1) AMD is currently losing huge amounts of money. The hammer would have allowed them to sell at the high-performance end of the market again where the sales prices are higher and might have helped them reduce the flow of red ink.
2) The delay will badly hurt AMD partners such as motherboard and chipset vendors who have developed supporting products for hammer.
3) The hammer had a potential performance lead over Intel that will be greatly eroded by the time it finally appears.
4) Critical software development for hammer will be slowed which will slow eventual market acceptance of hammer.
5) The delay will build momentum for Itanium.
6) The delay will greatly reduce the pressure on Microsoft to support hammer and will give Microsoft the opportunity to also build momentum for Itanium. Depending on market conditions when the hammer finally appears, it is now even possible that Microsoft will never need to support hammer.
7) This delay is so serious that it creates real doubts that hammer will *ever* be a viable product.
Technically it's 133, just double-pumped (it's obvious that the 533 p4s don't actually have 533 mhz fsb, that would be jsut silly). I hope they are reffering to the base speed in this case as well.
I live in Austin, and have friends who work at AMD. AMD may make a great processor, but their motherboards suck because the motherboard testing department's manager tries very hard not to find any bugs. (Test stuff that you know will work. Never install an OS, just use a ghost image of preinstalled windows XP copied through the network onto the hard drive. Testing with linux is a no-no, because you actually find reproducible bugs in the hardware! We can't have that, we're a testing department...)

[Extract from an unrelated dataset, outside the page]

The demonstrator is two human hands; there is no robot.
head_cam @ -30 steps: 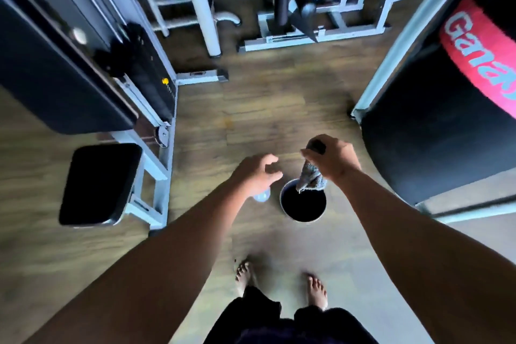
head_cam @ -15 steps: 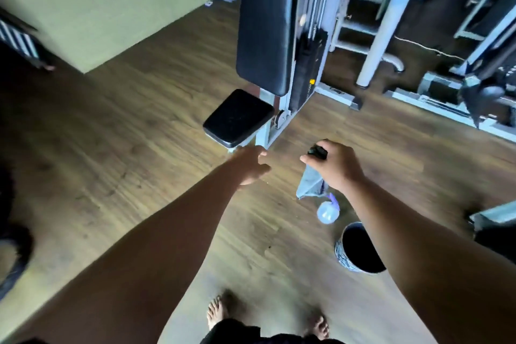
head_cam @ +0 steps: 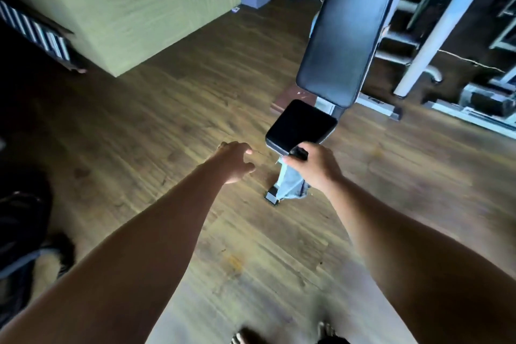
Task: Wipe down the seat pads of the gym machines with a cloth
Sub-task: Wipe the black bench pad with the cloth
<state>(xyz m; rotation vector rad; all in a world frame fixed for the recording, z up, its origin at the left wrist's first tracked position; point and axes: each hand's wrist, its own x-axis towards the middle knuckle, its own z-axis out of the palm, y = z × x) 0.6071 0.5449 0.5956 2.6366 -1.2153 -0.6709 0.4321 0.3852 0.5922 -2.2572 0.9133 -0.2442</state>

At least one woman was fired for making a Linux test CD and distributing it internally around the company, against that manager's wishes. Her name's on the test CD, and it was still being used inside AMD last week, but she answered too many Linux questions for people outside her department and as such was labeled "not a team player" in the internal politics. As far as I can tell, that was the most knowledgeable linux person they had anywhere near that area.
AMD makes great processors, but until they get a new motherboard testing department, they'll have nothing to put them in.

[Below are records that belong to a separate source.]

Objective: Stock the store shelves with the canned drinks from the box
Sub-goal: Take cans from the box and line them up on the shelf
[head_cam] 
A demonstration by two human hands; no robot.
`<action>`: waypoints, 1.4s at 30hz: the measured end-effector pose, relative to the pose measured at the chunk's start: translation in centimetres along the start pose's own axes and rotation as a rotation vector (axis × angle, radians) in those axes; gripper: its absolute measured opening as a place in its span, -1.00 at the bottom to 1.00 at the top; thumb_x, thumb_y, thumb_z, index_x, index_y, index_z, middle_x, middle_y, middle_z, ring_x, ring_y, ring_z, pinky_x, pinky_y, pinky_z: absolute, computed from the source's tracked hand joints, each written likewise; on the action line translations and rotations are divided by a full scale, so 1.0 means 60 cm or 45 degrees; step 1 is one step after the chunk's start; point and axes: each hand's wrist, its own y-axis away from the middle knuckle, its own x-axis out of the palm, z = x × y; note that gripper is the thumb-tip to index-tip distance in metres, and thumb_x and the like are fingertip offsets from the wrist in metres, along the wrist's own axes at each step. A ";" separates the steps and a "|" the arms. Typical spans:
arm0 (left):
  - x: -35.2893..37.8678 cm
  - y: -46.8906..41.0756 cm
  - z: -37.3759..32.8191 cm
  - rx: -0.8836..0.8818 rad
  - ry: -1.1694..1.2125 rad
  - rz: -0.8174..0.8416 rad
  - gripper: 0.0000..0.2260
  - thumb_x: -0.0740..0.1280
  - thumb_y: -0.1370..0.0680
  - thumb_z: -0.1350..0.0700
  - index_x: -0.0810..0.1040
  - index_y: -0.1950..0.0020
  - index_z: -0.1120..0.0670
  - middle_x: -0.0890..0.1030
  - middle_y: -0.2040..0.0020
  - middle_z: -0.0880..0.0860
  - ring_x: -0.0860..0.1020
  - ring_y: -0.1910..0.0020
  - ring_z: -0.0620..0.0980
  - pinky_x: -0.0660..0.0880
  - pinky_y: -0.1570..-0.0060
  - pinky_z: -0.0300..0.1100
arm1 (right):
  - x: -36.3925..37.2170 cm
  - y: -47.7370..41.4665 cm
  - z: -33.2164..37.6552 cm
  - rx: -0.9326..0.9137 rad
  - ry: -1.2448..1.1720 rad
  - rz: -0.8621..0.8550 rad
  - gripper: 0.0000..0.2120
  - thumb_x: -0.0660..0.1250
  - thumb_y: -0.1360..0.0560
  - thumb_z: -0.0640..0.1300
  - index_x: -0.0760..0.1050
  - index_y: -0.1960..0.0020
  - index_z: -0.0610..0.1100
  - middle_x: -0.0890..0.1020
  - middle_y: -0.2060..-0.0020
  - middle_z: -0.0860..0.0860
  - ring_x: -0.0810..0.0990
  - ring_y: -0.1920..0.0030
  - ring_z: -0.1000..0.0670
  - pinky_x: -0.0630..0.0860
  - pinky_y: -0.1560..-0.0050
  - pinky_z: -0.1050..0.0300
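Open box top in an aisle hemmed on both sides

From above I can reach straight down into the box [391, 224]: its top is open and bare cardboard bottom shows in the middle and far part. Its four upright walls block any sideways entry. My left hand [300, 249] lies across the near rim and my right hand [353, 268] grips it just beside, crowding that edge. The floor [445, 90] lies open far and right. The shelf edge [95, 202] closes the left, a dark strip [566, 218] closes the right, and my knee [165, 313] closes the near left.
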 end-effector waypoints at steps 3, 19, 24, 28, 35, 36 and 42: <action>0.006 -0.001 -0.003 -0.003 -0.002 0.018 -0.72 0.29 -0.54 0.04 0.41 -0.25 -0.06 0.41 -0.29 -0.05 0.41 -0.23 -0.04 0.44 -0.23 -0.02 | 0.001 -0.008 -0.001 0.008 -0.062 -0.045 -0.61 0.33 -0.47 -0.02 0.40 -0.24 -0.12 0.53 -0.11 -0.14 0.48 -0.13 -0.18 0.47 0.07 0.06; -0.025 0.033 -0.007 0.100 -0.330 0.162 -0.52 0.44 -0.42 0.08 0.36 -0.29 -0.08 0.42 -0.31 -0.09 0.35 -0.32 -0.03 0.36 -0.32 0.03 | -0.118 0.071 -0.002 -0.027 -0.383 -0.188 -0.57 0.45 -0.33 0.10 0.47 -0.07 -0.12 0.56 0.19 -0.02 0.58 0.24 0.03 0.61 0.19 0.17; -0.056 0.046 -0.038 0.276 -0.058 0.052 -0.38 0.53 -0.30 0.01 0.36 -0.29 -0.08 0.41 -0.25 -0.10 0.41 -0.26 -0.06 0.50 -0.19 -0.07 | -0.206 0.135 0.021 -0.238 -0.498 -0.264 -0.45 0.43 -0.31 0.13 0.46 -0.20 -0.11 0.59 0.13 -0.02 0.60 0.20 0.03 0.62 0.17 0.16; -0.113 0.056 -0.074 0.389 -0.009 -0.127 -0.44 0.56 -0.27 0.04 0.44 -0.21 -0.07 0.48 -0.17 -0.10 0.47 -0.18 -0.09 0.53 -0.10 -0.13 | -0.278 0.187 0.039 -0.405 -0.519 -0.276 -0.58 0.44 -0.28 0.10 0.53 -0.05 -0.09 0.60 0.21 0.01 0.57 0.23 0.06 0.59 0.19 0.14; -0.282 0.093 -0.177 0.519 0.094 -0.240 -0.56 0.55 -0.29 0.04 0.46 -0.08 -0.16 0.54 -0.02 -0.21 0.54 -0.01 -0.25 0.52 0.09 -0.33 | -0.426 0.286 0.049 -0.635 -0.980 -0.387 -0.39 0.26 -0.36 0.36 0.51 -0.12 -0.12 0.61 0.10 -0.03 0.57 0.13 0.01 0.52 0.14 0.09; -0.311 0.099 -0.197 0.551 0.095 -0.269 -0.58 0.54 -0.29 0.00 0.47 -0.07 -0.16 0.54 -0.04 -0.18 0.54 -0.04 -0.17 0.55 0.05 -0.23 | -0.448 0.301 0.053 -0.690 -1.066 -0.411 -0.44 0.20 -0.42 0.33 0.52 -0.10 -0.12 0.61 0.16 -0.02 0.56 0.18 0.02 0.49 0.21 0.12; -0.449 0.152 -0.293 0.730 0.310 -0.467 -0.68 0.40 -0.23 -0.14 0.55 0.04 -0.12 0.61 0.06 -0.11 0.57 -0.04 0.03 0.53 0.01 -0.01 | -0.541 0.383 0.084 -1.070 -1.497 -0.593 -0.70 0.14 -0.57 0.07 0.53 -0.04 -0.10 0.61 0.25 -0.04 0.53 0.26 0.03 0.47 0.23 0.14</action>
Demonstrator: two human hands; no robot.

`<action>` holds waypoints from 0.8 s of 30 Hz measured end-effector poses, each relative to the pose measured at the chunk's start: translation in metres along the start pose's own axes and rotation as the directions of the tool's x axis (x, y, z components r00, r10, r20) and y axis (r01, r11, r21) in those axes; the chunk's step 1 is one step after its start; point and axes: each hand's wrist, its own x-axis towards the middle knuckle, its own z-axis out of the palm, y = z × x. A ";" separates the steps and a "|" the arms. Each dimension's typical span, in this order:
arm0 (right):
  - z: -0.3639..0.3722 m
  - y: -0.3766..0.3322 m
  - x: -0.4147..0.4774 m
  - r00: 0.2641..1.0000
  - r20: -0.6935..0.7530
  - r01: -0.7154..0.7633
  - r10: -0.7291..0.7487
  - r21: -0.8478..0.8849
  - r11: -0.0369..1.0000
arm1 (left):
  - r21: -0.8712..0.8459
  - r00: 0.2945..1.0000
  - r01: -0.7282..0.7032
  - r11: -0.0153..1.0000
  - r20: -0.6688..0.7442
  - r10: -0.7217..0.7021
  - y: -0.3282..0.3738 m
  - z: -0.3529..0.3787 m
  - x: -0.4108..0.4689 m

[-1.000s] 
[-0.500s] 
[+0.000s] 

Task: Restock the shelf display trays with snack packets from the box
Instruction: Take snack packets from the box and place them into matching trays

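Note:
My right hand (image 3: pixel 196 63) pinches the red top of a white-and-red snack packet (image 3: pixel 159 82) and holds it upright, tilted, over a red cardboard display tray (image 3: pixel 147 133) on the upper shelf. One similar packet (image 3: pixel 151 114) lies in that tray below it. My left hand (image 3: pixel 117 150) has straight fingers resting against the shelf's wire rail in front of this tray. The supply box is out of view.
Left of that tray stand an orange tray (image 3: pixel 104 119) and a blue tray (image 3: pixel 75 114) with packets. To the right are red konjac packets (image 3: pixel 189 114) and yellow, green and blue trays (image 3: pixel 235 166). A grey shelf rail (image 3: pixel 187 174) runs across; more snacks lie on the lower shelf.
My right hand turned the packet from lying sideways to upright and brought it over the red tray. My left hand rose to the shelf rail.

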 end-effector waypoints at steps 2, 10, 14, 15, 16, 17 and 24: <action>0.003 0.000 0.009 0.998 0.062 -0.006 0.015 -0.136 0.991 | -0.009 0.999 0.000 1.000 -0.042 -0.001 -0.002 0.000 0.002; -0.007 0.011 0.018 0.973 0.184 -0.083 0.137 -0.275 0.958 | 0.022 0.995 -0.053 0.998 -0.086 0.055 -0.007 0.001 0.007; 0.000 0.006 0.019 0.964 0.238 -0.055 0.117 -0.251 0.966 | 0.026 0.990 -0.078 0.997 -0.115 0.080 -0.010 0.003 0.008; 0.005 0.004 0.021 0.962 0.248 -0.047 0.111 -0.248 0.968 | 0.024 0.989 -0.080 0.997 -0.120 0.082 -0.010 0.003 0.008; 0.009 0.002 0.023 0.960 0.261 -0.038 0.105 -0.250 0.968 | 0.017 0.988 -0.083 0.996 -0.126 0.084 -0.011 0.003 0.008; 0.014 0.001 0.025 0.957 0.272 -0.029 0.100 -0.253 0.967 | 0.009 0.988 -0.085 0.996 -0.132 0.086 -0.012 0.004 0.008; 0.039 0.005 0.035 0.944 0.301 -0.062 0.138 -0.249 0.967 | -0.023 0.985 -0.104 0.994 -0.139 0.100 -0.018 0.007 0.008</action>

In case everyone doesn't know what "double pumped" or "DDR FSB" mean let me explain. The clock that sets how often data is transfered clicks over and over to keepo the pace. On an Athlon it transfers data twice for every click. On a Pentium 4 its 4 times a click. Right now most Athlons run at 133mhz "DDR FSB". Mine already runs at 166mhz (overclocked of course) and let me tell you its sweet. I cant wait to see everyone have access to 166 mhz FSB Athlons.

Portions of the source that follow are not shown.